____ Records for this task

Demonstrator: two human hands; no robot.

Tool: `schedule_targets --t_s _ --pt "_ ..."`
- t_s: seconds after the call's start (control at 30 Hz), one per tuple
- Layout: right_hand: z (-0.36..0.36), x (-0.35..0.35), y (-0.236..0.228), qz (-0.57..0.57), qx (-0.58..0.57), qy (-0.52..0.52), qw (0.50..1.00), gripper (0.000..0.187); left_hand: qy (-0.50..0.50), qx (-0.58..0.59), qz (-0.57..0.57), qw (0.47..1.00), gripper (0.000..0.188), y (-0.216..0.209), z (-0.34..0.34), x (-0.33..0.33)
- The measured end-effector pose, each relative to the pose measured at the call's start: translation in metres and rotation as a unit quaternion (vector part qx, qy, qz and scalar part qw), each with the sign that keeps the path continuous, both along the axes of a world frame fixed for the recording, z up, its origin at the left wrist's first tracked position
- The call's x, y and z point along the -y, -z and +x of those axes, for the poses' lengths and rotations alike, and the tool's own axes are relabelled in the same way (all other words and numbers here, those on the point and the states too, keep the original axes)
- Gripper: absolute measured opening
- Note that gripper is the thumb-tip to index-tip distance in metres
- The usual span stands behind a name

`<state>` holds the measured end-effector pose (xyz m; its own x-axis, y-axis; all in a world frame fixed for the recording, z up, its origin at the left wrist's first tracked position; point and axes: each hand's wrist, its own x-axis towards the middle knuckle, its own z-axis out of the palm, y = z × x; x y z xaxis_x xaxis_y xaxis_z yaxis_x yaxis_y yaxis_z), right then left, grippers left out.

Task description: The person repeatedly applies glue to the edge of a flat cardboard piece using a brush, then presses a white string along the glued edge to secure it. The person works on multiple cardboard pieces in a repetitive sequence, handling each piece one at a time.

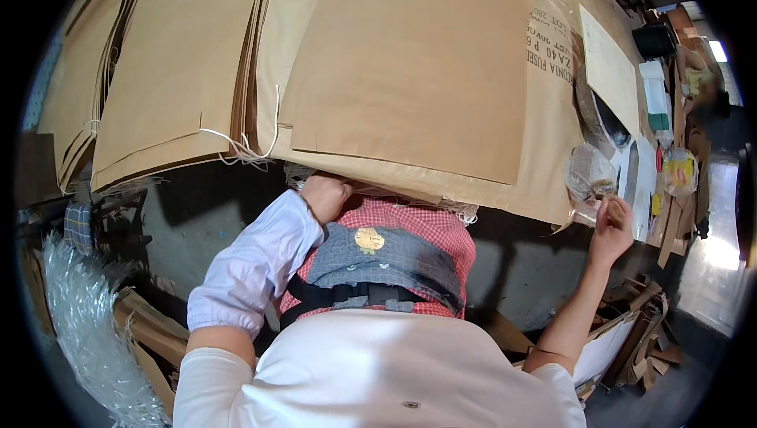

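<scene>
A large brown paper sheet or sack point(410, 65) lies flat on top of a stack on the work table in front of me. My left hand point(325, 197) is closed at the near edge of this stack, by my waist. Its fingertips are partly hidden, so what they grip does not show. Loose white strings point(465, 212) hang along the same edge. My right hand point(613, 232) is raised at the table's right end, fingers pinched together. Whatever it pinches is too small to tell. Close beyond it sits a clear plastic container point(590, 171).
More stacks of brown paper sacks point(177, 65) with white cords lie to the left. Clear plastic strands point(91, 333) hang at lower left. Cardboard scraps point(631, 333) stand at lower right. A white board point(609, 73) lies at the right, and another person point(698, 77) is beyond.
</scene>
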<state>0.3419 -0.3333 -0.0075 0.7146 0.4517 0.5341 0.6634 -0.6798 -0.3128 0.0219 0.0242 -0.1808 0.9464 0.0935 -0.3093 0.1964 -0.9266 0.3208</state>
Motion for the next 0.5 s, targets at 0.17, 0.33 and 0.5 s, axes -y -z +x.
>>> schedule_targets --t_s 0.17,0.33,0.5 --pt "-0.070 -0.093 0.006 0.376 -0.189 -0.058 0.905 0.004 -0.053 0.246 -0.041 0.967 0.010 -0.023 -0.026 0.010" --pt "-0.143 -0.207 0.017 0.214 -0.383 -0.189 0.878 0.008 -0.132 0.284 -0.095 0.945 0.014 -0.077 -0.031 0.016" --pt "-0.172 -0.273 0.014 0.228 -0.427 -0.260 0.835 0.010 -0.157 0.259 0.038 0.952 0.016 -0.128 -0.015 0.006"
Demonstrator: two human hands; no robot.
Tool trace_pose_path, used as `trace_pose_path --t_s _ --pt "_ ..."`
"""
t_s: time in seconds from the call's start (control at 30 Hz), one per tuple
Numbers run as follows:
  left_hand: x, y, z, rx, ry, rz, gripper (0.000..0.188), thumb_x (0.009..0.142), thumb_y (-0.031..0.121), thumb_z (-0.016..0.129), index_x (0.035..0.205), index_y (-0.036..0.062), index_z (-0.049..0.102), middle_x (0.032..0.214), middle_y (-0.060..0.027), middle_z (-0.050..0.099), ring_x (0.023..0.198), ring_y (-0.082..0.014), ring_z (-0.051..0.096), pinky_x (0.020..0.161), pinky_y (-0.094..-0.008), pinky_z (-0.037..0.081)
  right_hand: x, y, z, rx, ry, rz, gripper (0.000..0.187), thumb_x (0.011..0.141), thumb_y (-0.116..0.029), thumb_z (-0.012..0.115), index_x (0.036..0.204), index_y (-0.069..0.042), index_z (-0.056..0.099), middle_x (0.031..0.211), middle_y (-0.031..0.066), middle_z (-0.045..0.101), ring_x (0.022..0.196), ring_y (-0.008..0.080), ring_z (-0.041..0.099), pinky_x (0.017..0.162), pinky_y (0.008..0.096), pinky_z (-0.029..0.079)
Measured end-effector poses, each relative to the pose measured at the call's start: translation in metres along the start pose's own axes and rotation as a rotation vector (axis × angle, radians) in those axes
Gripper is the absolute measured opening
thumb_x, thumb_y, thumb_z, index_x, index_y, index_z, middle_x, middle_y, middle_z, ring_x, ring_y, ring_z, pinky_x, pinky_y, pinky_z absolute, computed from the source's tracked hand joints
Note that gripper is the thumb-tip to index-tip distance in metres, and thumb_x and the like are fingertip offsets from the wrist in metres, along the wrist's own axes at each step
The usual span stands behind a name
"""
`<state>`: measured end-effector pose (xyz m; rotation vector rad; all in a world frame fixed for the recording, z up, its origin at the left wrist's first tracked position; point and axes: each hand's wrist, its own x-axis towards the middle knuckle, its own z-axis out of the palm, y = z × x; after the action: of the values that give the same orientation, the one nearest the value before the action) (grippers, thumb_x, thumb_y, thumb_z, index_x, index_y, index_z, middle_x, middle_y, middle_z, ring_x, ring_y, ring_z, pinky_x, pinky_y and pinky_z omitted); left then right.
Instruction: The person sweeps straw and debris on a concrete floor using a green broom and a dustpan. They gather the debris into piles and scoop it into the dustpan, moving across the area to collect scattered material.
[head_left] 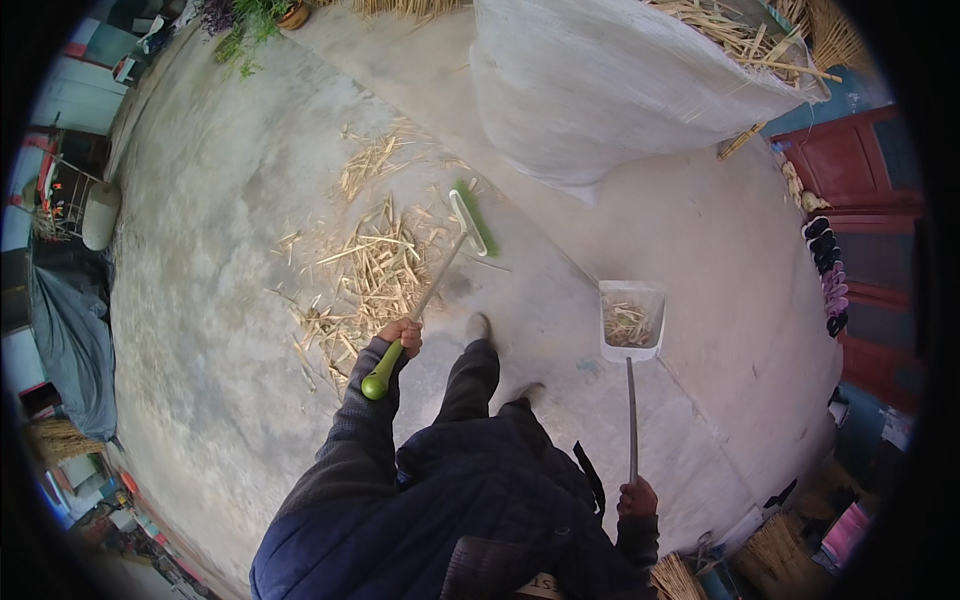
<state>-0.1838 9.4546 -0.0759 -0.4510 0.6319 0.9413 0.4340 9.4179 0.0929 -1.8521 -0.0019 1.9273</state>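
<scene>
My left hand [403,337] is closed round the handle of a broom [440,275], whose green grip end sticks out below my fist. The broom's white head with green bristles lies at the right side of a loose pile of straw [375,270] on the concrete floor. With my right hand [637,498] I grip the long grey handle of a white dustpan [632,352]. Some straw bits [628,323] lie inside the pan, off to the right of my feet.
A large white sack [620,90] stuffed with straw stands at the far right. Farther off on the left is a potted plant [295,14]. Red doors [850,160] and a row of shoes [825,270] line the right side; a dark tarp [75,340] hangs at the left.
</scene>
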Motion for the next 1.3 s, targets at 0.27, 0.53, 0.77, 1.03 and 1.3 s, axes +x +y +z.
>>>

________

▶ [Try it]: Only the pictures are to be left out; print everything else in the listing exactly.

▶ [Solved exercise]:
Demonstrator: two human hands; no robot.

Tool: `schedule_targets --t_s _ --pt "_ ..."`
- t_s: seconds after the call's start (control at 30 Hz), one per tuple
- Layout: right_hand: z (-0.36..0.36), x (-0.35..0.35), y (-0.236..0.228), qz (-0.57..0.57), qx (-0.58..0.57), qy (-0.52..0.52), qw (0.50..1.00), gripper (0.000..0.187); left_hand: qy (-0.50..0.50), qx (-0.58..0.59), qz (-0.57..0.57), qw (0.47..1.00), gripper (0.000..0.188), y (-0.216..0.209), z (-0.34..0.34), x (-0.33..0.33)
- The measured end-effector pose, each relative to the pose measured at the call's start: translation in metres and rotation as a unit quaternion (vector part qx, qy, qz and scalar part qw), each with the sign that keeps the path continuous, both along the axes of a world frame fixed for the recording, z up, its origin at the left wrist's first tracked position
- The call's x, y and z point along the -y, -z and +x of those axes, for the poses' lengths and rotations alike, and the tool's own axes are relabelled in the same way (all other words and numbers here, those on the point and the states too, keep the original axes)
- Gripper: absolute measured opening
- Note that gripper is the thumb-tip to index-tip distance in metres
- The usual span stands behind a name

`<state>` holds the measured end-effector pose (xyz m; its own x-axis, y-axis; all in a world frame fixed for the recording, z up, its origin at the left wrist's first tracked position; point and axes: each hand's wrist, its own x-axis towards the middle knuckle, its own z-axis out of the palm, y = z × x; x y z xaxis_x xaxis_y xaxis_z yaxis_x yaxis_y yaxis_z), right then left, grippers left out.

Task description: The person repeatedly applies glue to the edge of a flat cardboard piece using a brush, then presses a white string along the glued edge to secure it. The person works on multiple cardboard pieces in a repetitive sequence, handling each piece one at a time.


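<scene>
A large brown paper sheet or sack point(410, 65) lies flat on top of a stack on the work table in front of me. My left hand point(325, 197) is closed at the near edge of this stack, by my waist. Its fingertips are partly hidden, so what they grip does not show. Loose white strings point(465, 212) hang along the same edge. My right hand point(613, 232) is raised at the table's right end, fingers pinched together. Whatever it pinches is too small to tell. Close beyond it sits a clear plastic container point(590, 171).
More stacks of brown paper sacks point(177, 65) with white cords lie to the left. Clear plastic strands point(91, 333) hang at lower left. Cardboard scraps point(631, 333) stand at lower right. A white board point(609, 73) lies at the right, and another person point(698, 77) is beyond.
</scene>
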<state>0.3419 -0.3333 -0.0075 0.7146 0.4517 0.5341 0.6634 -0.6798 -0.3128 0.0219 0.0242 -0.1808 0.9464 0.0935 -0.3093 0.1964 -0.9266 0.3208</state>
Motion for the next 0.5 s, targets at 0.17, 0.33 and 0.5 s, axes -y -z +x.
>>> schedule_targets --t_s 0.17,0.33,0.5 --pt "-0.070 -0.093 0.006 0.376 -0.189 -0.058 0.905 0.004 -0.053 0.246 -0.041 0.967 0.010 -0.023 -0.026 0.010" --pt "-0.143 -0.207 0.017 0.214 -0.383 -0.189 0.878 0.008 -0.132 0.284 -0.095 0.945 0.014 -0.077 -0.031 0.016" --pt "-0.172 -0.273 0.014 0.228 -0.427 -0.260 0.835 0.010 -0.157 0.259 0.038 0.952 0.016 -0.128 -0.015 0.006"
Demonstrator: two human hands; no robot.
Tool trace_pose_path, used as `trace_pose_path --t_s _ --pt "_ ..."`
"""
t_s: time in seconds from the call's start (control at 30 Hz), one per tuple
Numbers run as follows:
  left_hand: x, y, z, rx, ry, rz, gripper (0.000..0.188), thumb_x (0.009..0.142), thumb_y (-0.031..0.121), thumb_z (-0.016..0.129), index_x (0.035..0.205), index_y (-0.036..0.062), index_z (-0.049..0.102), middle_x (0.032..0.214), middle_y (-0.060..0.027), middle_z (-0.050..0.099), ring_x (0.023..0.198), ring_y (-0.082..0.014), ring_z (-0.051..0.096), pinky_x (0.020..0.161), pinky_y (-0.094..-0.008), pinky_z (-0.037..0.081)
  right_hand: x, y, z, rx, ry, rz, gripper (0.000..0.187), thumb_x (0.011..0.141), thumb_y (-0.116..0.029), thumb_z (-0.012..0.115), index_x (0.036..0.204), index_y (-0.069..0.042), index_z (-0.056..0.099), middle_x (0.031..0.211), middle_y (-0.031..0.066), middle_z (-0.045..0.101), ring_x (0.022..0.196), ring_y (-0.008..0.080), ring_z (-0.041..0.099), pinky_x (0.017..0.162), pinky_y (0.008..0.096), pinky_z (-0.029..0.079)
Measured end-effector poses, each relative to the pose measured at the call's start: translation in metres along the start pose's own axes and rotation as a rotation vector (axis × angle, radians) in those axes
Gripper is the absolute measured opening
thumb_x, thumb_y, thumb_z, index_x, index_y, index_z, middle_x, middle_y, middle_z, ring_x, ring_y, ring_z, pinky_x, pinky_y, pinky_z absolute, computed from the source's tracked hand joints
Note that gripper is the thumb-tip to index-tip distance in metres, and thumb_x and the like are fingertip offsets from the wrist in metres, along the wrist's own axes at each step
The usual span stands behind a name
"""
`<state>`: measured end-effector pose (xyz m; rotation vector rad; all in a world frame fixed for the recording, z up, its origin at the left wrist's first tracked position; point and axes: each hand's wrist, its own x-axis towards the middle knuckle, its own z-axis out of the palm, y = z × x; after the action: of the values that give the same orientation, the one nearest the value before the action) (grippers, thumb_x, thumb_y, thumb_z, index_x, index_y, index_z, middle_x, middle_y, middle_z, ring_x, ring_y, ring_z, pinky_x, pinky_y and pinky_z omitted); left then right.
Instruction: The person sweeps straw and debris on a concrete floor using a green broom and a dustpan. They gather the debris into piles and scoop it into the dustpan, moving across the area to collect scattered material.
[head_left] 
<state>-0.1838 9.4546 -0.0759 -0.4510 0.6319 0.9413 0.4340 9.4179 0.0929 -1.8521 -0.0019 1.9273</state>
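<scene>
My left hand [403,337] is closed round the handle of a broom [440,275], whose green grip end sticks out below my fist. The broom's white head with green bristles lies at the right side of a loose pile of straw [375,270] on the concrete floor. With my right hand [637,498] I grip the long grey handle of a white dustpan [632,352]. Some straw bits [628,323] lie inside the pan, off to the right of my feet.
A large white sack [620,90] stuffed with straw stands at the far right. Farther off on the left is a potted plant [295,14]. Red doors [850,160] and a row of shoes [825,270] line the right side; a dark tarp [75,340] hangs at the left.
</scene>
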Motion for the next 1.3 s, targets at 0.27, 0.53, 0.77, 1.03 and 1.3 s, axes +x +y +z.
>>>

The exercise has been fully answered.